Clay Shirky teaches at the Interactive Telecommunications program at New York University and is the author, most recently, of Here Comes Everybody, about how new means of communication are changing the social environment. CJR’s Russ Juskalian recently spoke with Shirky about knowledge, the Internet, and why we shouldn’t worry about information overload. The second part of the interview can be found here.

Russ Juskalian: Could you do an overview of how literary reading gave way to television, and, then, to the Web? I read your response to Nick Carr’s Atlantic article—I was wondering if you could talk about that for a little bit.

CS: One of the things that I’ve noticed with criticisms of the Internet is that very often they’re displaced criticisms of television. That there are a lot of people, Nick Carr especially is a recent addition to the canon, wringing their hands over the end of literary reading. And they’re laying that at the foot of the Internet. It seems to me, in fact, from the historical record, that the idea of literary reading as a sort of broad and normal activity was done in by television, and it was done in forty years ago.

The funny thing, though, is when television came along, it became, to a degree literally unprecedented in the history of media—not just the dominant media compared to other media, but really the dominant activity in life outside of sleeping and working—that a curious bargain was struck where television still genuflected to the idea of literary reading. The notion was that there was somehow this sacred cathedral of the great books and so forth. It was just that no one actually participated in it, and so it was sort of this kind of Potemkin village. What the Internet has actually done is not decimate literary reading; that was really a done deal by 1970. What it has done, instead, is brought back reading and writing as a normal activity for a huge group of people.

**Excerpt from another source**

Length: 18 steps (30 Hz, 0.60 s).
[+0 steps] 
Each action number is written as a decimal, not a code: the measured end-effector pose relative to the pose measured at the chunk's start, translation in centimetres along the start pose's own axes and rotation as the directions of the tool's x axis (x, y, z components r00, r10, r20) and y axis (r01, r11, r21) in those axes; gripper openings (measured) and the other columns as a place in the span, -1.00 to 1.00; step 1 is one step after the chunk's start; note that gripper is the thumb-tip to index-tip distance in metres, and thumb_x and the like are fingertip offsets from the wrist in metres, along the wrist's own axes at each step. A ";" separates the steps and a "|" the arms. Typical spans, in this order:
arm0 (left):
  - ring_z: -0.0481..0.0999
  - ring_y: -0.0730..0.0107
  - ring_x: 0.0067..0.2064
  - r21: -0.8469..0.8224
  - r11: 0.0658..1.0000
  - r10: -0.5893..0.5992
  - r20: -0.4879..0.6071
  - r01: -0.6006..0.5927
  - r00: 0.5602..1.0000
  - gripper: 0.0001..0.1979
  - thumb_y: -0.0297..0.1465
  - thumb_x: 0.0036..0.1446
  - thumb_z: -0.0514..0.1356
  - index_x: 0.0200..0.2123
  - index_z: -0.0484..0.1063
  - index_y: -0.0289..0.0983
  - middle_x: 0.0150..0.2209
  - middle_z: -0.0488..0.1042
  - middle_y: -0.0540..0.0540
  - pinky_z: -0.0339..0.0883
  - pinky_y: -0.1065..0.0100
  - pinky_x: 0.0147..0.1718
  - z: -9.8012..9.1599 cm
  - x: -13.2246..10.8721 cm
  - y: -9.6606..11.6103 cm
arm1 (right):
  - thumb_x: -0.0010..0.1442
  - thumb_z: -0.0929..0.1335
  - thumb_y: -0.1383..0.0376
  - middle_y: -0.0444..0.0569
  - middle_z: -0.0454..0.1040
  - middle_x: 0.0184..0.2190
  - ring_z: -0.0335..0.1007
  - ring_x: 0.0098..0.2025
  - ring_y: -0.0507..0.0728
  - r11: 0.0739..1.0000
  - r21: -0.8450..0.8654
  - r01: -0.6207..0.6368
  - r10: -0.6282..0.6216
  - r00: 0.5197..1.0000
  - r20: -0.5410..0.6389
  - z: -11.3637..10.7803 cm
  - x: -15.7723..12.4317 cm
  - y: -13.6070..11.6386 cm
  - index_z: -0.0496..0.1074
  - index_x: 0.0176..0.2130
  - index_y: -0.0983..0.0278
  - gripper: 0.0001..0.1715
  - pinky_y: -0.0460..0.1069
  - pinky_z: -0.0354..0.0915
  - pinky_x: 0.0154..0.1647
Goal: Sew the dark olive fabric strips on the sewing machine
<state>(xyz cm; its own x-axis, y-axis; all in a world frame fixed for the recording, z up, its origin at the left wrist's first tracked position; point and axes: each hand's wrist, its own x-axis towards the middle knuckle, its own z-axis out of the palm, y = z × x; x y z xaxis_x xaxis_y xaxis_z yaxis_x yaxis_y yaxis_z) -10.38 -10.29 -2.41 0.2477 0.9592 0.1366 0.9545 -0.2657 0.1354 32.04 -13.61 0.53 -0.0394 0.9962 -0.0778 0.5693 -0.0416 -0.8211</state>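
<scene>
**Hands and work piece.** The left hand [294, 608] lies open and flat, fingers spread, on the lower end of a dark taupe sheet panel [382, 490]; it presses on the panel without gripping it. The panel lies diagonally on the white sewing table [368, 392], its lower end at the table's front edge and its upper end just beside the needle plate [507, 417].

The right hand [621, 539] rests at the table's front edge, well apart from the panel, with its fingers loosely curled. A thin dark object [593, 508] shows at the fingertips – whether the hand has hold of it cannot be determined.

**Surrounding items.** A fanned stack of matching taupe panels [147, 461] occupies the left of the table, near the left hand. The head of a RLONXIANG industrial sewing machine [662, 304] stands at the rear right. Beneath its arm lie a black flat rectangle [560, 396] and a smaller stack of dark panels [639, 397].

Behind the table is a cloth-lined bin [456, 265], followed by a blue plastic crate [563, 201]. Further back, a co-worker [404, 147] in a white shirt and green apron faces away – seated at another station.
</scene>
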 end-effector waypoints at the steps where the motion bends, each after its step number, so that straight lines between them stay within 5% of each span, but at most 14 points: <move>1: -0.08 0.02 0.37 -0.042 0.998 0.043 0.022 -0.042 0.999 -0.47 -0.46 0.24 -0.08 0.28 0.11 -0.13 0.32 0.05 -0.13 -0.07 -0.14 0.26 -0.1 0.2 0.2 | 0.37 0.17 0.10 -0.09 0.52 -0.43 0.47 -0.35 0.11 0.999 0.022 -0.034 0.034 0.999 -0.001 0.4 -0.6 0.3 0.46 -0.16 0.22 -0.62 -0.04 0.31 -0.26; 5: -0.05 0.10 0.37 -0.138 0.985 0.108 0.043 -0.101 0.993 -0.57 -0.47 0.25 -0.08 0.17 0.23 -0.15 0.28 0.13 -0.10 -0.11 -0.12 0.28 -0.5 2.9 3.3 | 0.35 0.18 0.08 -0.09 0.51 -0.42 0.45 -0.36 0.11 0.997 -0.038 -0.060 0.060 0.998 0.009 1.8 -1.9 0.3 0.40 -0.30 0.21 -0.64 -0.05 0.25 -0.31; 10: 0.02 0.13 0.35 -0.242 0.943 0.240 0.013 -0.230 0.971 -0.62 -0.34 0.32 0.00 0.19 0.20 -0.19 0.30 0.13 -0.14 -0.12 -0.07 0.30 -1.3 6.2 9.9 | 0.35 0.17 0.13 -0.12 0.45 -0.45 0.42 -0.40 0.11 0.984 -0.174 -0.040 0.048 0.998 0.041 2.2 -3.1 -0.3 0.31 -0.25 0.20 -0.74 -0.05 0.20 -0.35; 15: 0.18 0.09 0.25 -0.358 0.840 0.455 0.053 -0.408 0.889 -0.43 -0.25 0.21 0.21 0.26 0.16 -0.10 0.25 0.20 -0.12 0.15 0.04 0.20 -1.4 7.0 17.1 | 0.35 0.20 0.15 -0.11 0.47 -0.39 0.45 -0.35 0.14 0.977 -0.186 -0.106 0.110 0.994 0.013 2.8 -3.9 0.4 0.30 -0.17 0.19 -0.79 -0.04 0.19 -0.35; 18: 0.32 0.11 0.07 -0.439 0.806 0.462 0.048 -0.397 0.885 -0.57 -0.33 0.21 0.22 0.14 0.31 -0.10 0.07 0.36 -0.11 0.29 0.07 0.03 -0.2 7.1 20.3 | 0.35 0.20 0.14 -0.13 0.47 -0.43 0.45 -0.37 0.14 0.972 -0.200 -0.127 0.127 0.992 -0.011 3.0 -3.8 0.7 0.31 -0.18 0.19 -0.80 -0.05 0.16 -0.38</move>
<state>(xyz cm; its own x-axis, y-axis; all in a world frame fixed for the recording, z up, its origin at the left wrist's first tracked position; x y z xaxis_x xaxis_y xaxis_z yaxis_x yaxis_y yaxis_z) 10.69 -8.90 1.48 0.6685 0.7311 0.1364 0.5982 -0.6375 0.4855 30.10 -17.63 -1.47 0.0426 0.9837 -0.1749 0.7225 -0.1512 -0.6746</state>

Many, many more people are reading and writing now as part of their daily experience. But, because the reading and writing has come back without bringing Tolstoy along with it, the enormity of the historical loss to the literary landscape caused by television is now becoming manifested to everybody. And I think as people are surveying the Internet, a lot of what they’re doing is just shooting the messenger.

RJ: So what do you think this has done to patterns of media consumption in recent years?

CS: Patterns of media consumption in recent years are very complicated to study, in part because we have a hard time right now separating fads from cohort effects from real deep structural shifts. So, when Friendster came along in 2002 and became this incredibly popular, fast-growing application, and everybody said “Oh, you know, Friendster’s invented this new category of the social networking service”—and then it went away. By, you know, 2005, Friendster was basically a dead letter. MySpace had become the new application, right. Everybody then says “Oh, it’s MySpace….” Then Facebook comes along and has the incredible success it’s had. And so we have a very difficult time looking at the media landscape today, sorting the deep effects from the shallow ones. Many of the effects that people are thinking about today are, in fact, shallow effects.

But, the deep effects seem to me to be that when people are given media that isn’t interactive, they invent their own interactions around it. You will see this around television shows. Lost and Heroes are probably the most famous in this mode where the enormity of fan activity around the show is vastly larger than it was around equivalently popular shows in the ’90s, much less ’87, as its era. And so, where the creators of media aren’t adding interactive effects, users are stepping in on their own, right?

The growth and spread of fan fiction is a way for the fans to participate directly in, say, the Harry Potter universe or the Tolkien universe. You see something that wasn’t possible even ten years ago, both because the technologies are in place but also, much more importantly, because now these tools reach most of society. Right, it’s not just when a tool comes along that change happens. It’s really when it becomes ubiquitous and even boring. And what’s happened now is that the Web has gotten boring for a whole generation of teens and twenty-somethings. And so, because they can take it for granted, they’re using this platform to add interactivity around regular media consumption.

RJ: Do you see a shift going on in terms of attention or attention span? Are people bouncing around between these things—you know, they watch the show and they want to blog about it and then they want to be part of the community? Or are all the complaints about attention span just kind of wild?

CS: You know, there’ve always been these complaints about attention span. And, again, this is one of the things that’s—people just worry about attention span and they change the media they worry about. I mean, when I was growing up, the attention span worry was, you know, entirely targeted at television shows and so forth. And, one of the things I think Steven Johnson does quite beautifully in Everything Bad is Good for You is to note the ways in which the unit of a television show moved from being inside the show—you have Fantasy Island or Love Boat, which has sort of two or three subplots—to being units of comprehension that passed across several shows. So, you get the Sopranos, where the entire thing has a narrative arc that spans years. So, it’s harder, I think, to make the case that attention span is unilaterally shortening.